## TASK REQUIREMENTS:
Go to the line holding "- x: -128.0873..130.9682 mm" in the entries below and write out exactly every line down to and including the line holding "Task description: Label".

## RECORDS PROVIDED:
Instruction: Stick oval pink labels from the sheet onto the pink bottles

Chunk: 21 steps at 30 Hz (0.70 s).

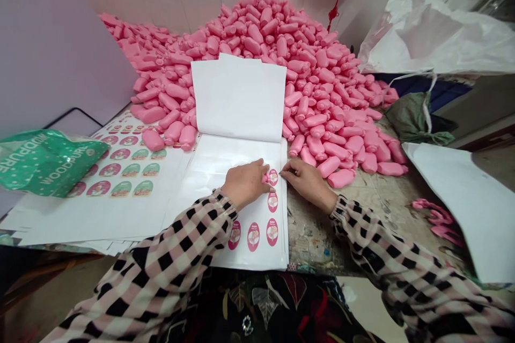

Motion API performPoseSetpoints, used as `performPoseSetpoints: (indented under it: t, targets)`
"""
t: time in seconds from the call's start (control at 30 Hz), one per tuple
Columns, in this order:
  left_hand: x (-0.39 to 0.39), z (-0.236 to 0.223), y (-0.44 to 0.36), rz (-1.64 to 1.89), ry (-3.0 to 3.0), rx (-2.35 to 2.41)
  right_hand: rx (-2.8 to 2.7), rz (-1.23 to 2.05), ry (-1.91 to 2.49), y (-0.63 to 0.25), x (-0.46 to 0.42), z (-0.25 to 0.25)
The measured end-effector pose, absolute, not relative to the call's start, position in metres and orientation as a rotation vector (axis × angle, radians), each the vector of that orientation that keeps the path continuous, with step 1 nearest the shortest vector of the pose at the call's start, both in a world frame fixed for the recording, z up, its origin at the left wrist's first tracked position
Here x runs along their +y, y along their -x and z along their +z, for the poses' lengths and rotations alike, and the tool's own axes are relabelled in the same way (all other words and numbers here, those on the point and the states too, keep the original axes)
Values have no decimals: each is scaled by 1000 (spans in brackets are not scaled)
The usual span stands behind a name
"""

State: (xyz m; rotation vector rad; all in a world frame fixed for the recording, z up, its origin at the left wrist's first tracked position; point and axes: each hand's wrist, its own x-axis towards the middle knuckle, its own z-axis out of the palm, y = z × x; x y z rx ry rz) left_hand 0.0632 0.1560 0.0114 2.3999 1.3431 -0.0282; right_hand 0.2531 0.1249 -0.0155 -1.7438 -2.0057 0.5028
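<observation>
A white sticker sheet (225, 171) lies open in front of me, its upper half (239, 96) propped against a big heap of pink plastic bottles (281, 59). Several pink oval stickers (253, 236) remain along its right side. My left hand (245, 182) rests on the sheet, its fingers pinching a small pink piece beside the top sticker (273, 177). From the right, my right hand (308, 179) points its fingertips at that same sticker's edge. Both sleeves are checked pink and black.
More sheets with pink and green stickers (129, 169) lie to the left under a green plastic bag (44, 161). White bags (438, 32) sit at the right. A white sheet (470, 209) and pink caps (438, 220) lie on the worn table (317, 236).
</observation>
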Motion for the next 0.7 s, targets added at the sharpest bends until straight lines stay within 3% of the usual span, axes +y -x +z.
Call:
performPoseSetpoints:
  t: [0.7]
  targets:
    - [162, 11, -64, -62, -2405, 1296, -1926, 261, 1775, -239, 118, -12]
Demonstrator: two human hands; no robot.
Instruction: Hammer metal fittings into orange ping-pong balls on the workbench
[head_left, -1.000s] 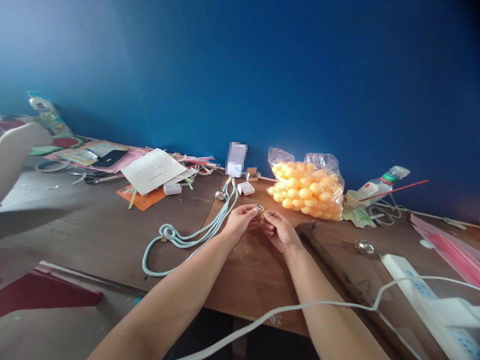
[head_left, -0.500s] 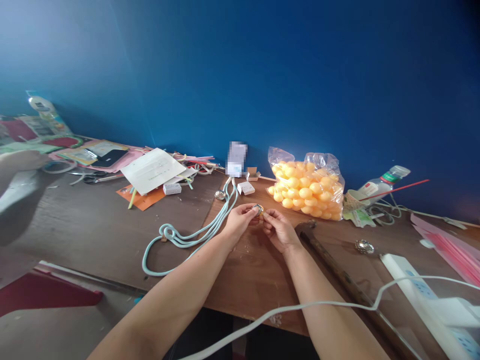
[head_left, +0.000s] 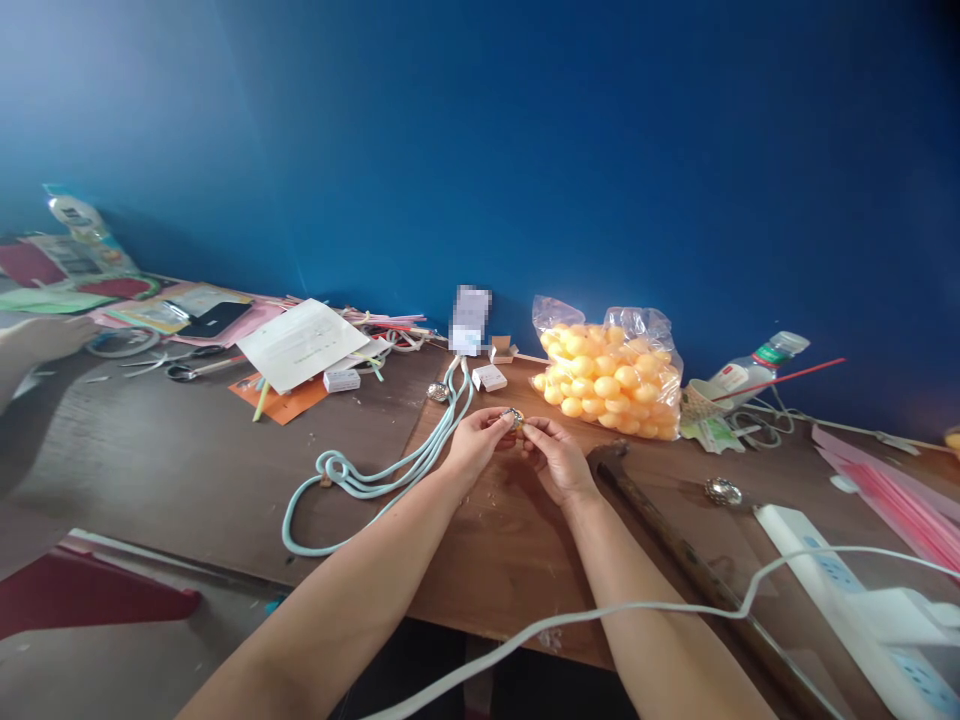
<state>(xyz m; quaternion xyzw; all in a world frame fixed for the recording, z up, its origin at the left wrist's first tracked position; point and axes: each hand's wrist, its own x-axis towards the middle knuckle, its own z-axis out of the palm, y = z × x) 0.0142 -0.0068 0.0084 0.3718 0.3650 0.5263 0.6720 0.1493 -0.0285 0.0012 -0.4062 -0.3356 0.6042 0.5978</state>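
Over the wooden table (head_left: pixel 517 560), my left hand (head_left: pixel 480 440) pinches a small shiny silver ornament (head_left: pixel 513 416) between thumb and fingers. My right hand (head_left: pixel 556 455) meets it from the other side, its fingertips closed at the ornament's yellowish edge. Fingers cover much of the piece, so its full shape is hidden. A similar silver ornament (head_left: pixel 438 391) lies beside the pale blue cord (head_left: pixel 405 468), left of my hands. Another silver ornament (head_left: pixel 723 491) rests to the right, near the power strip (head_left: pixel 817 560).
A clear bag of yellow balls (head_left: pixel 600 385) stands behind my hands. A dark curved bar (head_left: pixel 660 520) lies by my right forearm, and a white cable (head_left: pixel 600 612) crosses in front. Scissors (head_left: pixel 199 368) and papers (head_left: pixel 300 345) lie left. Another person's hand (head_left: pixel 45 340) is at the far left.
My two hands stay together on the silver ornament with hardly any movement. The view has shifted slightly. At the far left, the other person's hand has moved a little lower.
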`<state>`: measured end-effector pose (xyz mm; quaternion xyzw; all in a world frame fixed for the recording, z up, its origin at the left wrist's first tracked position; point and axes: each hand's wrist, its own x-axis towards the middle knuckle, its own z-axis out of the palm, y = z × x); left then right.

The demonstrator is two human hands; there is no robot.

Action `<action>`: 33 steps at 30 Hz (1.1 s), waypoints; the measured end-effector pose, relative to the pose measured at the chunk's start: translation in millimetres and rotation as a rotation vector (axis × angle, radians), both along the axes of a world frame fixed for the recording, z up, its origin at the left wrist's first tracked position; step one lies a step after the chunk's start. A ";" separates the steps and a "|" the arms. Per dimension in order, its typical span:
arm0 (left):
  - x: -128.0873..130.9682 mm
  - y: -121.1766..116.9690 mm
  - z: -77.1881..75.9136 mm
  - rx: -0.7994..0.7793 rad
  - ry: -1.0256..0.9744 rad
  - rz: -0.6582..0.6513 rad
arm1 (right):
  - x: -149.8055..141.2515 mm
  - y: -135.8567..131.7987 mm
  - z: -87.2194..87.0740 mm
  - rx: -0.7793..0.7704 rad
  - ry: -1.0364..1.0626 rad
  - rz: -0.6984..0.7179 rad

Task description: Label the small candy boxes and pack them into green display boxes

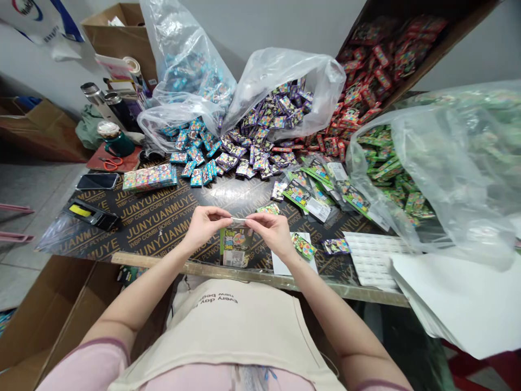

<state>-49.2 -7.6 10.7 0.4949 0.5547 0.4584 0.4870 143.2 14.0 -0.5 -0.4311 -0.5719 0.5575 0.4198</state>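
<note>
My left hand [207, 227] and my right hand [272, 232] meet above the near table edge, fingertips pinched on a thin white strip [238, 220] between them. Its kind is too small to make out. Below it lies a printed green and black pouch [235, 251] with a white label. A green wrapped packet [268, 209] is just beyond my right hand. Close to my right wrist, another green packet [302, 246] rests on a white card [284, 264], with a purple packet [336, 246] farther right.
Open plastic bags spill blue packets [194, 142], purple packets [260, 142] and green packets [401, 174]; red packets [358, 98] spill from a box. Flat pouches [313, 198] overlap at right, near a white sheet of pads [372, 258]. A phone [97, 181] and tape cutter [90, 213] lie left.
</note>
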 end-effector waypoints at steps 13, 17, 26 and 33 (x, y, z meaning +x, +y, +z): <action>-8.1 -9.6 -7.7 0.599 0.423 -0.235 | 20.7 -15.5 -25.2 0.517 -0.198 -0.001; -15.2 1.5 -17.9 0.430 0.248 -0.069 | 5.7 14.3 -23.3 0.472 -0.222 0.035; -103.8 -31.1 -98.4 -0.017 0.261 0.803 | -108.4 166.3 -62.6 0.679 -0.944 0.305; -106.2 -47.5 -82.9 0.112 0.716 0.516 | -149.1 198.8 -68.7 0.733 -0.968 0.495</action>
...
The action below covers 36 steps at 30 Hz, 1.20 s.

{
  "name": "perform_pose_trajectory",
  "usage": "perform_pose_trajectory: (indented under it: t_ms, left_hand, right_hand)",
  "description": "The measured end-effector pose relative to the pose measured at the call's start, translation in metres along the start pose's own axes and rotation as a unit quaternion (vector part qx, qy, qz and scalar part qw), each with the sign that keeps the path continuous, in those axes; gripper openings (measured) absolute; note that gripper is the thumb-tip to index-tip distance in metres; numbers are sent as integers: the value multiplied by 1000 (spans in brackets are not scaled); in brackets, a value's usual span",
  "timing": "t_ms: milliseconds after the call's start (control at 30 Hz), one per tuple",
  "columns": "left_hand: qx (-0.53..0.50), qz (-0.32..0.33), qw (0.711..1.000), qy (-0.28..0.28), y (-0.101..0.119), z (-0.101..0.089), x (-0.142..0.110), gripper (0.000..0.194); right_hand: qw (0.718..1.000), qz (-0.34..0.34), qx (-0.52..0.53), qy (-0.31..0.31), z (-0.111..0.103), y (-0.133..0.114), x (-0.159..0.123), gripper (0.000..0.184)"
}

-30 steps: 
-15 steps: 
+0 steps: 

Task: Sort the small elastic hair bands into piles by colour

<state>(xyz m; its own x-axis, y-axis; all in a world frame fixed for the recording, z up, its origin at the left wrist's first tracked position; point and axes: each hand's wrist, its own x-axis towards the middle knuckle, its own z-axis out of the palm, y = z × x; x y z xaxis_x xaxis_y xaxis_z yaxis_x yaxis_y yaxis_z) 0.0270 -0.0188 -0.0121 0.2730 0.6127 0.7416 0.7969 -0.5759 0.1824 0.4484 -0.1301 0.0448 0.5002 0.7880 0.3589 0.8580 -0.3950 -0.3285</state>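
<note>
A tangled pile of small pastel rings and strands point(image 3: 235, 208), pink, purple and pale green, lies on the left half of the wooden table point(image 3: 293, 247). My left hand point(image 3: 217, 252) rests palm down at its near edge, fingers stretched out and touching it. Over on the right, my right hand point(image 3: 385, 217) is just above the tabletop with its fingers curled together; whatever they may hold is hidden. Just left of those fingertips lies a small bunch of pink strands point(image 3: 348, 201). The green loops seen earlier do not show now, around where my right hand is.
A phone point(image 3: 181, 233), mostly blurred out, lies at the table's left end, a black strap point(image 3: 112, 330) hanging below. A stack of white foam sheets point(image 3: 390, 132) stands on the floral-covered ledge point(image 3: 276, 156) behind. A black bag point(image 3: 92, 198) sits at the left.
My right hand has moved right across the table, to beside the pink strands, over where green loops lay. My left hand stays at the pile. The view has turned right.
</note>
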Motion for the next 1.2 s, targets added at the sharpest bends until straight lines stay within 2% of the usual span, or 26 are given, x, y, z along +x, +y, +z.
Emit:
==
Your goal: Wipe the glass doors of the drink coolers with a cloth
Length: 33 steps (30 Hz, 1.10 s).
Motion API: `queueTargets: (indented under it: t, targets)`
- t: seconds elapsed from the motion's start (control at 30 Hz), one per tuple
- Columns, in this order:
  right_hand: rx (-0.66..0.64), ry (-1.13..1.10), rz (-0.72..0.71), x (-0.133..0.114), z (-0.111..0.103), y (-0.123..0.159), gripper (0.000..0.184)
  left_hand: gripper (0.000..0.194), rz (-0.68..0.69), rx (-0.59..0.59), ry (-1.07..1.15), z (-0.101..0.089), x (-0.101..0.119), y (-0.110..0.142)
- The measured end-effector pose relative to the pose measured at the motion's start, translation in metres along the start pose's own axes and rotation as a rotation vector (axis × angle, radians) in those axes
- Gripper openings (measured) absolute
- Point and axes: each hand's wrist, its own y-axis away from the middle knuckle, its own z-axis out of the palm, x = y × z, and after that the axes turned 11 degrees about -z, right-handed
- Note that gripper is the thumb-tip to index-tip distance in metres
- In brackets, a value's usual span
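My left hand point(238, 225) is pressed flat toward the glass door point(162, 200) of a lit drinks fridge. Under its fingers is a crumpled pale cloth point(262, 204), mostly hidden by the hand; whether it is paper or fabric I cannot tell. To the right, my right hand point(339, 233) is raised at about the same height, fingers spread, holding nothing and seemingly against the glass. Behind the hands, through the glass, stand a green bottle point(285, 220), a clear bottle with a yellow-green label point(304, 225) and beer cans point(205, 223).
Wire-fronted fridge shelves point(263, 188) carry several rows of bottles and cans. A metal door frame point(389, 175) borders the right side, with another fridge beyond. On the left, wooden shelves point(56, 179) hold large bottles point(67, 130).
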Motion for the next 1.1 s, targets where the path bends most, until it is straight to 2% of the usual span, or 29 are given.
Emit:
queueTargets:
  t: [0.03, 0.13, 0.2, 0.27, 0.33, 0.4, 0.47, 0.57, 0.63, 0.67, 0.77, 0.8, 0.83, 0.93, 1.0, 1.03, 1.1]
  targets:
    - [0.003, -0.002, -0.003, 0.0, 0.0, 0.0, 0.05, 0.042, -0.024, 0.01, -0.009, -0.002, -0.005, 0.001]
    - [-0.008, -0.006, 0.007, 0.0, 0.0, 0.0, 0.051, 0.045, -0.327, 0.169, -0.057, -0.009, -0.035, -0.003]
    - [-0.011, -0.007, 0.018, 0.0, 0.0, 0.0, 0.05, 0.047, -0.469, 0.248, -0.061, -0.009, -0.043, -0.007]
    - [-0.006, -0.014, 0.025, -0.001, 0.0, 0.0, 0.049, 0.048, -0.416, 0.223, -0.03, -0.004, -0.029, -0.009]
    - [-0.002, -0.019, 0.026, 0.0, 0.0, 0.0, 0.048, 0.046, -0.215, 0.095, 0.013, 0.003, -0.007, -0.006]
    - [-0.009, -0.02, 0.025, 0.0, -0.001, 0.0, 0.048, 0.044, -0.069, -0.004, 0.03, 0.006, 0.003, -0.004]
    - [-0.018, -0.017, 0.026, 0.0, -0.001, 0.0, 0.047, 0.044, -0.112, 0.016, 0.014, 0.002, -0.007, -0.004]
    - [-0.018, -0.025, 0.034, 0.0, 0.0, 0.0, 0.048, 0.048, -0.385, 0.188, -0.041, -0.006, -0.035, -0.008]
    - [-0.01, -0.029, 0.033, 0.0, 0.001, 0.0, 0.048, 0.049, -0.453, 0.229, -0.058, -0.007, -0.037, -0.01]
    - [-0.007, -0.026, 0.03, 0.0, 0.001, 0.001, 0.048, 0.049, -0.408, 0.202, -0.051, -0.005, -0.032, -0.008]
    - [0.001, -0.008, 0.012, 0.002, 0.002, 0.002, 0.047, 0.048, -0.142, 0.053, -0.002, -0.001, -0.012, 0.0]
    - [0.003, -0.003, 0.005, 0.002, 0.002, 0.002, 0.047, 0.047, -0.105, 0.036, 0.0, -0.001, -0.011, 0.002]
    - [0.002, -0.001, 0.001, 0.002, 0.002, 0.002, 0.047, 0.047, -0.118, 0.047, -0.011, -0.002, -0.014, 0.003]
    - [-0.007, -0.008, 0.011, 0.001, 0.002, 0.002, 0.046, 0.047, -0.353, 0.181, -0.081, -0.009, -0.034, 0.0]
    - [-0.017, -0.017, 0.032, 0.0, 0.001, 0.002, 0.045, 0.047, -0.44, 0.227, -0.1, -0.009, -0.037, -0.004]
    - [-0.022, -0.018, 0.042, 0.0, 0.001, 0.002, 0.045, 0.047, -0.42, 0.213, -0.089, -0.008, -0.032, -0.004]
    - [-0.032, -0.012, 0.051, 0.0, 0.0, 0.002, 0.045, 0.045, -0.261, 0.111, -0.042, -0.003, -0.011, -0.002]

## TASK RESULT:
  - x: -128.0873..130.9682 mm
  - y: -121.1766..116.9690 mm
  - z: -77.1881..75.9136 mm
  - rx: -0.7994..0.7793 rad
  - ry: -1.0256..0.9744 rad
  - rz: -0.6582..0.6513 rad
arm1 (right):
  - x: -149.8055..141.2515 mm
  - y: -135.8567..131.7987 mm
  - z: -87.2194..87.0740 mm
  - rx: -0.7793..0.7704 rad
  - ry: -1.0364..1.0626 rad
  - rz: -0.6984..0.7179 rad

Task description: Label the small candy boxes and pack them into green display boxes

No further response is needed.